I have two large data frames (500k rows) from two separate sources without a key. Instead of being able to merge using a key, I want to merge the two data frames by matching other columns. Such as age and amount. It is not a perfect match between the two data frames so some values will not match, and I will later simply remove these ones.
The data could look something like this.
So, in the example above I want to be able to create a table matching Key 1 and Key 2. In the picture above we see that XXX1 and YYY3 is a match. So from here I would like to create a data frame like:
[Key 1] [Key 2]
XXX1 YYY3
XXX2 N/A
XXX3 N/A
I know how to do this in Excel but due to the large amount of data, it simply crashes. I want to focus on R but for what it is worth, this is how I built it in Excel (where the idea is that we first do a VLOOKUP, and then uses INDEX as a VLOOKUP for getting the second match if the first one does not match both criteria):
=IF(P2=0;IFNA(VLOOKUP(L2;B:C;2;FALSE);VLOOKUP(L2;G:H;2;FALSE));IF(O2=Q2;INDEX($A$2:$A$378300;SMALL(IF($L2=$B$2:$B378300;ROW($B$2:$B$378300)-ROW($B$2)+1);2));0))

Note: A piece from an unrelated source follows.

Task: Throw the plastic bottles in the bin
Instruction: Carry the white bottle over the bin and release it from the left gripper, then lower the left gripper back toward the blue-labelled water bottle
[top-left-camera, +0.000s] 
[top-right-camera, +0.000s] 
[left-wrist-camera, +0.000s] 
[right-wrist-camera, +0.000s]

And this is the approach made in R:
for (i in 1:nrow(df)) {
for (j in 1:nrow(df)) {
if (df_1$pc_age[i] == df_2$pp_age[j] && (df_1$amount[i] %in% c(df_2$amount1[j], df_2$amount2[j], df_2$amount3[j]))) {
df_1$Key1[i] = df_2$Key2[j]
} else (df_1$Key1[i] = N/A)
}}
The problem is that this takes way, way to long. Is there a more effective way to map this data as good as possible?
Thanks!